Тогда он взял в сторону и пролетел мимо него; прямо под ними находился аэродром, и он вспомнил о зенитной батарее возле деревни, где прошлой ночью видел свет фонарика и слышал шум грузовика; резко спикировав, он взглянул вниз на зенитчиков, погрозил им кулаком и закричал: "Стреляйте! Стреляйте! Это ваш последний шанс!" - и снова пошел в пике, наведя пулемет на орудие и бледные, все еще запрокинутые вверх круги лиц, глядящих на него; когда он прекратил стрелять, то увидел человека, которого раньше не замечал, стоящего на опушке леса за батареей; легкий нажим на ручку управления - и человек оказался в перекрестье прицела; перестав стрелять и выровняв самолет над деревьями, он знал, что должен был попасть ему в пупок, словно в десятку. Снова аэродром; он увидел двухместный аэроплан, идущий на посадку, - и два "SE", позади и вверху, сажающие его; сам он был очень высоко и летел очень быстро; даже после сильного скольжения на крыло он рисковал сломать хрупкое шасси "SE", это могло случиться даже при спокойной посадке. Но шасси выдержало, не сломалось; машина уже бежала по земле: сперва он не мог вспомнить, где видел канистру, потом вспомнил, стал поворачивать, как только посмел. (Когда-нибудь на них поставят тормоза; те, кто летал на этих аэропланах и остался в живых, возможно, увидят это.) И повернул. Увидел проблеск медно-красного где-то возле канцелярии и колонну пехоты, выходящую из-за угла; он теперь быстро катил назад по взлетной полосе мимо ангаров, откуда трое механиков бегом бросились к нему, но он махнул им рукой, подкатил к углу поля, канистра валялась там, где он видел ее на прошлой неделе; двухместный аэроплан уже сел; майор и Брайдсмен тоже садились у него на глазах, и все трое, словно ковыляющие гуси, покатили к канцелярии, где медно-красное красочно и великолепно сверкало на солнце перед стоящей пехотой. Бежать в летных сапогах было тяжело, и, когда он появился там, ритуал уже начался - майор и Брайдсмен были уже на земле, с ними адъютант, Торп, Монаган и все звено В, в центре стояли трое гвардейских офицеров из Поперинга в медно-красном, с блестящими гвардейскими значками, а позади них - пехотный офицер со своим взводом, построенным в две шеренги, и все смотрели на немецкий аэроплан.

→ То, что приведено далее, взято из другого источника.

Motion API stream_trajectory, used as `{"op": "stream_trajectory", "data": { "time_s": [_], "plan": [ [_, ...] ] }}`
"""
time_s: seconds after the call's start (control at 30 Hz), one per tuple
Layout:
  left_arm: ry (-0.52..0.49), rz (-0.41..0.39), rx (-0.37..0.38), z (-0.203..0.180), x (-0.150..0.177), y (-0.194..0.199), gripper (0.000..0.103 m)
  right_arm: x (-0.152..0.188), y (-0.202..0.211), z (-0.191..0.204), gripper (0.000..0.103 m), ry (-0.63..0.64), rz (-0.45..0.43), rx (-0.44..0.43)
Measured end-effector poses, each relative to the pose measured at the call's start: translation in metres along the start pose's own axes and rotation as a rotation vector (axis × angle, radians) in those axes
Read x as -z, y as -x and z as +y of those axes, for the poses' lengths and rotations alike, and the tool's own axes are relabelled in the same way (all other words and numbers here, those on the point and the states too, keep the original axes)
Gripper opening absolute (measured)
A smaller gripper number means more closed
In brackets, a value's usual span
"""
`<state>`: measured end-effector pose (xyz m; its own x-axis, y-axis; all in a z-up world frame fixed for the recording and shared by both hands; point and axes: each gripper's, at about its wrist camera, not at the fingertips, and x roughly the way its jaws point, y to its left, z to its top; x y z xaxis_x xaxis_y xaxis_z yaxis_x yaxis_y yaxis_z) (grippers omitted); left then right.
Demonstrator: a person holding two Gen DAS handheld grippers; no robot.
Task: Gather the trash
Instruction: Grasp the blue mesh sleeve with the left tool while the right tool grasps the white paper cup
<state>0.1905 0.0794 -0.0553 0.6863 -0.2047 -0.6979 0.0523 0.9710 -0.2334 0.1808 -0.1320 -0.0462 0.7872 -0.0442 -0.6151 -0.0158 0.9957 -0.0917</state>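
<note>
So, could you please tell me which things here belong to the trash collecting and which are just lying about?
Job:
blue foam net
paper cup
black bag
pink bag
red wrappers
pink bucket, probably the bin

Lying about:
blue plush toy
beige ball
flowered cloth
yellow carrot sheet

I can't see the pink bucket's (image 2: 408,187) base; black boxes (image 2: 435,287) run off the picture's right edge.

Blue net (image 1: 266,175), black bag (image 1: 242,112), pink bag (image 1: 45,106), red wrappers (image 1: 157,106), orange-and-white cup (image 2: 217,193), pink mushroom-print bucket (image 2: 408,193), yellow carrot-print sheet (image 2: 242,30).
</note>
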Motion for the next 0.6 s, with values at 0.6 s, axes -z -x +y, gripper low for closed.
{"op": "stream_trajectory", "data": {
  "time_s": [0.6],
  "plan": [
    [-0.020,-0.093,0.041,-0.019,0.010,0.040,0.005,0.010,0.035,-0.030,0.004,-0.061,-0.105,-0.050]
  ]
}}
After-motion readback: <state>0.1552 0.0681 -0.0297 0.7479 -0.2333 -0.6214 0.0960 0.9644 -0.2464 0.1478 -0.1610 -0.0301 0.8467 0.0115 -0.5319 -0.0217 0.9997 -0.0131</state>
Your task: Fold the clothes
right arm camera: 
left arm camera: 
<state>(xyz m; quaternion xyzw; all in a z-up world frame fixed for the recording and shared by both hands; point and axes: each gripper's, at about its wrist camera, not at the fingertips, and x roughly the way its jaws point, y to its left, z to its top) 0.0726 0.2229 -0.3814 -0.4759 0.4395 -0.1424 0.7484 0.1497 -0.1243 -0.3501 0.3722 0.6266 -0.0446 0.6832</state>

- Брайдсмен, - окликнул он, но в эту минуту майор скомандовал "Смирно!", а пехотный офицер крикнул: "На краул!" - и, замерев, он смотрел, как немецкий летчик спрыгнул и вытянулся, а человек, сидевший на месте наблюдателя, снял шлем, очки, бросил их куда-то, откуда-то достал фуражку, надел ее, пустой рукой быстро, словно фокусник, достающий карту, вставил монокль в глаз, спустился на землю, взглянул на летчика, что-то быстро произнес по-немецки; летчик стал вольно; потом что-то отрывисто приказал летчику, и тот снова вытянулся, а затем так же неторопливо, как при снимании шлема, но все же так быстро, что никто не успел ему помешать, выхватил откуда-то пистолет и даже секунду целился, в то время как замерший летчик (ему тоже было около восемнадцати) глядел даже не в дуло пистолета, а на монокль, и выстрелил летчику прямо в лицо, повернулся, едва тело дернулось и стало падать, взял пистолет в другую, обтянутую перчаткой, руку и стал отдавать честь; тут Монаган бросился через тело летчика,! и шмякнул немца об аэроплан, прежде чем Брайдсмен и Торп успели схватить его.